Department of Obstetrical, The First People's Hospital of Jining, Jining, China.
Eur Rev Med Pharmacol Sci. 2018 Oct;22(20):6583-6590. doi: 10.26355/eurrev_201810_16132.
The role of miR-182-5p in preeclampsia was studied, and its mechanism was also explored.
Fifty patients with preeclampsia were assigned to the study group and 50 normal pregnant women to the control group. The age, weight, blood pressure, urinary protein, and weight of newborns were compared between the two groups. The placental tissues of the above-mentioned subjects were collected, and quantitative Reverse Transcriptase-Polymerase Chain Reaction (qRT-PCR) assay was used to detect the expression of miR-182-5p. MiR-182-5p was overexpressed or knocked down using a cell transfection assay in HTR-8/SVneov cell, which is a kind of human chorionic trophoblast cell. Changes in cell migration and invasiveness before and after transfection were determined by wound healing test and transwell assay, respectively. Western blot was performed to analyze the change of RND3 protein level before and after transfection. The biological prediction of the relationship between miR-182-5p and RND3 was performed and a dual luciferase reporter gene experiment was designed to verify the results. Finally, a rescue experiment was conducted to investigate whether RND3 could affect the role of miRNA-182-5p in the capacity of cell migration and invasion.

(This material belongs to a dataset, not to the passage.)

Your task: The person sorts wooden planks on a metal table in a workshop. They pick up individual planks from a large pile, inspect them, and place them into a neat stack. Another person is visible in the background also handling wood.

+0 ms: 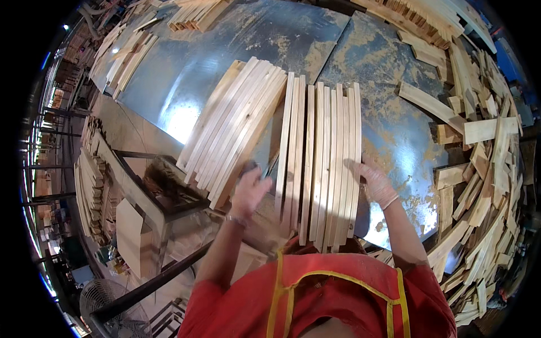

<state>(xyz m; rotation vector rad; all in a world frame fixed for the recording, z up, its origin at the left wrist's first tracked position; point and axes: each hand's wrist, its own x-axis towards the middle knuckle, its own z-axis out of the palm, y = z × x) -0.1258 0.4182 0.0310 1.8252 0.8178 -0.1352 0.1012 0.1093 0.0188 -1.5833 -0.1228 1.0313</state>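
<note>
Several pale wooden slats (324, 163) stand side by side on edge in front of me, their near ends close to my red apron. My right hand (376, 183), in a thin clear glove, rests against the rightmost slat with its fingers stretched over the top edges. Just left of these slats is my left hand (251, 191), slightly blurred, its fingers apart and nothing seen in them. It is beside the near end of a second bundle of slats (239, 124), which leans at an angle. A narrow gap separates the two bundles.
The dark metal table (270, 34) is dusted with sawdust. Loose wood offcuts (479, 208) heap up along the right. More slats (132, 62) lie at the far left, and another stack (197, 14) at the back. A metal frame (169, 211) and a fan (112, 307) stand at lower left.
</note>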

Preeclampsia patients had higher systolic blood pressure, diastolic blood pressure, and urinary protein than normal pregnant women, while neonatal weight decreased compared with normal pregnant women. MiRNA-182-5p was highly expressed in placental tissues of patients with preeclampsia. After miRNA-182-5p was overexpressed, the migration and invasion of HTR-8/SVneo cells were significantly attenuated, and the mRNA and protein levels of RND3 were markedly downregulated, and vice versa. The dual luciferase reporting assay confirmed that miRNA-182-5p could bind to 3'UTR of RND3. In addition, the results of rescue experiment showed that overexpressing miRNA-182-5p could markedly inhibit the migration and invasion of HTR-8/SVneo cells; however, when RND3 was simultaneously overexpressed, the inhibitory effect of miRNA-182-5p was partially reversed.
The highly expressed miRNA-182-5p in patients with preeclampsia promoted the development of preeclampsia, the possible mechanism of which might be that the increased miRNA-182-5p expression could inhibit the migratory and invasive ability of trophoblast cells through targeted degrading RND3 protein.
研究 miR-182-5p 在子痫前期中的作用,并探讨其机制。
将 50 例子痫前期患者纳入研究组,50 例正常妊娠孕妇纳入对照组。比较两组患者的年龄、体重、血压、尿蛋白、新生儿体重。收集上述患者的胎盘组织,采用实时定量逆转录聚合酶链反应(qRT-PCR)检测 miR-182-5p 的表达。采用细胞转染实验在 HTR-8/SVneov 细胞(一种人绒毛滋养层细胞)中转染 miR-182-5p,观察细胞迁移和侵袭能力的变化。通过划痕实验和 Transwell 实验分别检测转染前后细胞迁移和侵袭能力的变化。采用 Western blot 检测转染前后 RND3 蛋白水平的变化。对 miR-182-5p 与 RND3 之间的关系进行生物预测,并设计双荧光素酶报告基因实验验证结果。最后,进行挽救实验,以探讨 RND3 是否能影响 miRNA-182-5p 对细胞迁移和侵袭能力的作用。
子痫前期患者的收缩压、舒张压和尿蛋白均高于正常孕妇,而新生儿体重低于正常孕妇。子痫前期患者胎盘组织中 miR-182-5p 表达水平升高。miR-182-5p 过表达后,HTR-8/SVneo 细胞的迁移和侵袭能力明显减弱,RND3 的 mRNA 和蛋白水平明显下调,反之亦然。双荧光素酶报告基因实验证实 miR-182-5p 可与 RND3 的 3'UTR 结合。此外,挽救实验结果表明,过表达 miR-182-5p 可显著抑制 HTR-8/SVneo 细胞的迁移和侵袭;然而,当同时过表达 RND3 时,miR-182-5p 的抑制作用部分逆转。
子痫前期患者中高表达的 miR-182-5p 促进了子痫前期的发生发展,其可能的机制是,miR-182-5p 表达增加通过靶向降解 RND3 蛋白抑制滋养层细胞的迁移和侵袭能力。